I believe the primary educational process in breast cancer will address how breast tumors are diagnosed. This opens the field of stereotactic biopsy because mapping is more effective with an intact tumor. Thirty patients in our initial series of 62 had mammographically detected tumors only, which indicates that their diagnoses were made with stereotactic biopsy. We are very accurate at mapping with the minimal tumor-bed disruption that occurs with a stereotactic biopsy. Thus, I believe we will be able to diagnose these patients with stereotactic biopsy.

In those women subsequently diagnosed who then require a lumpectomy, it will be possible to inject the radiocolloid and blue dye in the same site down through the tumor localization needle. There are some patients where the diagnosis of cancer cannot be made before going to the operating room. However, nothing is lost by injecting the radiocolloid in patients with a suspicion of cancer. The radioactivity injected is very low, 450 µCi. In comparison, patients receive 20 mCi with a bone scan. The mapping procedure is benign except for blue urine as a result of the dye. Therefore, even if you do not have a diagnosis and must inject the mapping agents prior to diagnosis, you expose the patient to no significant risk.

Node Sampling Requirement for Eastern Cooperative Oncology Group (ECOG) Breast Cancer Trials

DR HORTON

Dr Sledge, what specifically is ECOG doing with regard to node sampling?

DR SLEDGE

The next generation of trials starting within a few months will probably accept sentinel node sampling. The assumption of the ECOG Breast Committee is that the requirement for 10 or more studied nodes will be eliminated, particularly for those patients who are truly lymph-node-negative by sentinel lymph node biopsy.

DR HORTON

Clinicians and investigators use the number of involved lymph nodes as an important prognostic factor for breast cancer. When you have a positive sentinel lymph node and perform a more formal axillary lymph node dissection, how many lymph nodes do you then dissect? Do you perform a routine axillary lymph node dissection?

DR REINTGEN

This is a viable question to answer in a future clinical trial. Currently, all women with a positive sentinel node undergo a complete node dissection, and the resulting information is provided to the medical oncologist to make further treatment decisions.
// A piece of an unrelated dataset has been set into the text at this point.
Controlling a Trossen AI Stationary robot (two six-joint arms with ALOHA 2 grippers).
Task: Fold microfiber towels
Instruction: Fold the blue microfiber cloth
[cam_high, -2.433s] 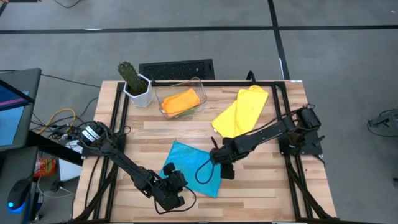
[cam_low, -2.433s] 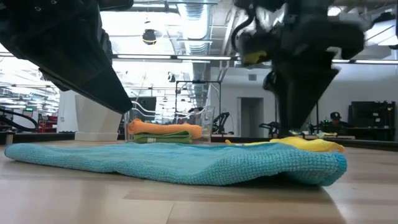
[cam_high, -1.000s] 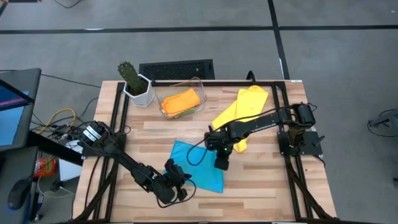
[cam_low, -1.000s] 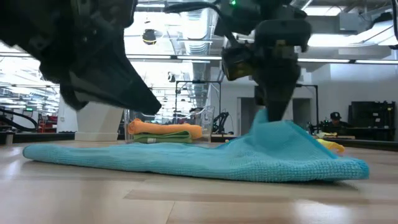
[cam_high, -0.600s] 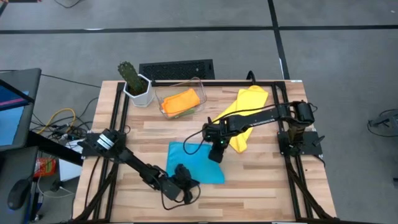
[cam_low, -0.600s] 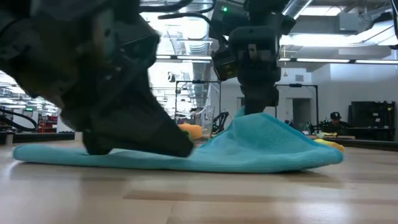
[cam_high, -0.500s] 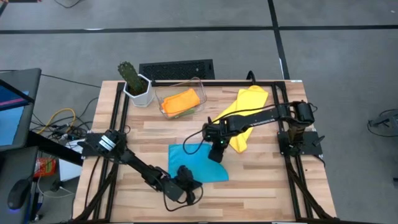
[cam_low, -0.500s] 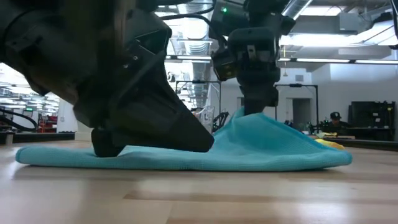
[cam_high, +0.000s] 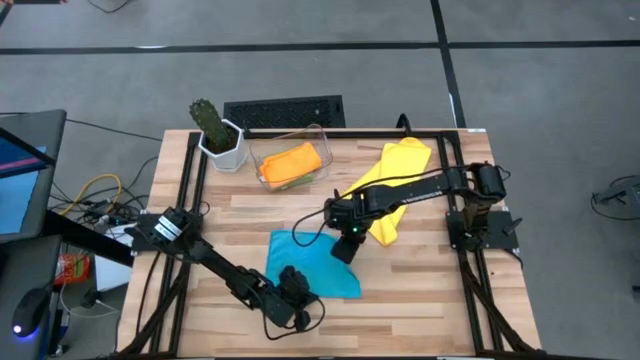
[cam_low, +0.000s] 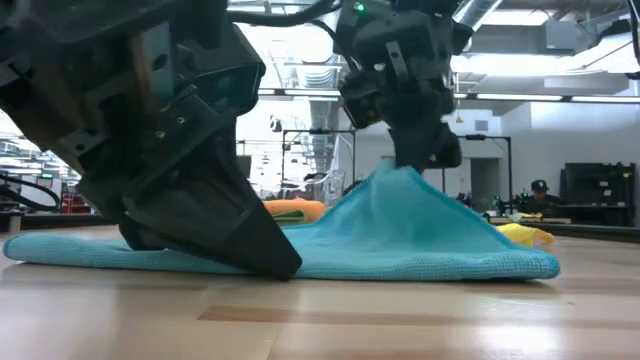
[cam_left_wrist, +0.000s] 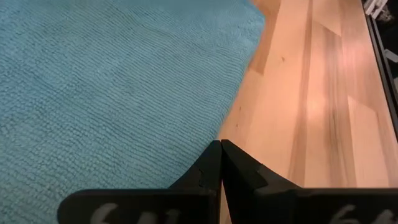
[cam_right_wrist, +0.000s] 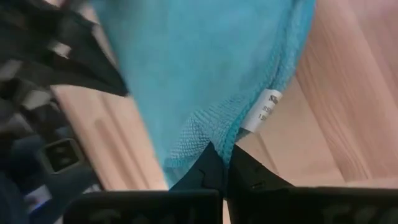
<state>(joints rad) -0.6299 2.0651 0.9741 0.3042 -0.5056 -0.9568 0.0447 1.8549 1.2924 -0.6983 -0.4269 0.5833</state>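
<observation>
The light blue microfiber towel (cam_high: 310, 262) lies near the table's front middle, its right far part raised into a peak (cam_low: 395, 185). My right gripper (cam_high: 345, 246) is shut on that raised corner, seen in the right wrist view (cam_right_wrist: 221, 152). My left gripper (cam_high: 300, 288) is shut and down on the towel's near edge, its tips (cam_left_wrist: 219, 146) at the line between cloth and wood. A yellow towel (cam_high: 385, 180) lies spread at the far right. Folded orange and green towels (cam_high: 290, 163) sit in the clear bin. My left gripper presses its shut fingertips (cam_left_wrist: 211, 162) down onto the towel's near edge (cam_left_wrist: 205, 134), slanting down from the table's left. The cloth under them lies flat on the table. Whether any cloth sits between the fingers I cannot tell. My right gripper pinches the towel's corner (cam_right_wrist: 199, 140) between its two fingers, right beside the white label (cam_right_wrist: 267, 106). The fingers come steeply from above. The corner is lifted clear and the cloth slopes down from it to the table, where the rest lies.
A clear bin (cam_high: 322, 140) stands at the far middle, a potted cactus (cam_high: 215, 130) to its left, and a black grille (cam_high: 283, 110) behind them. Black frame rails (cam_high: 465, 270) run along the table's sides. Bare wood (cam_high: 420, 290) shows at the near right.
My left gripper has come down onto the towel's near edge and tipped further downward. My right gripper has rolled and carried the pinched corner a little toward the far left. The towel's right part now stands in a higher peak while its left part stays flat.
</observation>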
M.D. Anderson Experience With Lymphatic Mapping and Sentinel Node Biopsy

DR HORTON

Dr Hortobagyi, what is the M.D. Anderson experience with lymphatic mapping and sentinel node biopsy?

DR HORTOBAGYI

The melanoma group is using this technique. In patients with breast cancer, we use ultrasound more frequently than many other centers to noninvasively evaluate the status of the axilla. To start identifying groups of patients with early-stage breast cancer who may not need an axillary dissection, we have initiated a clinical trial in which patients with stage II and III disease are treated with primary or neoadjuvant chemotherapy. Of those with demonstrated response to chemotherapy, we are currently randomizing individuals with early breast cancer who are both clinically and radiographically negative to an axillary dissection or no axillary intervention. Furthermore, we plan to participate in a multicenter trial to assess the value of sentinel node biopsy.

References

  1. Morton DL, Wen DR, Wong JH, et al. Technical details of intraoperative lymphatic mapping for early stage melanoma. Arch Surg. 1992;127:392-399.
  2. Reintgen D, Cruse CW, Wells K, et al. The orderly progression of melanoma nodal metastases. Ann Surg. 1994;220:759-767.
  3. Albertini JJ, Lyman GH, Cox C, et al. Lymphatic mapping and sentinel-node biopsy in the patient with breast cancer. JAMA. 1996;276:1818-1822.
  4. Giuliano AE, Kivgan DM, Guenther JM, et al. Lymphatic mapping and sentinel lymphadenectomy for breast cancer. Ann Surg. 1994;220:391-401.
  5. Krag DN, Weaver DL, Alex JC, et al. Surgical resection and radiolocalization of the sentinel lymph node in breast cancer using a gamma probe. Surg Oncol. 1993;2:335-340.
  6. Reintgen DS, Fields K, Moscinski L, et al. Early detection of occult micrometastases by lymph node mapping and RT-PCR in patients with invasive breast cancer: a multicenter trial. Moffitt Research Protocol. 1997.
  7. Reintgen D, Albertini J, Berman C, et. al. Accurate nodal staging of malignant melanoma. Cancer Cont. JMCC. 1995;2:405-414.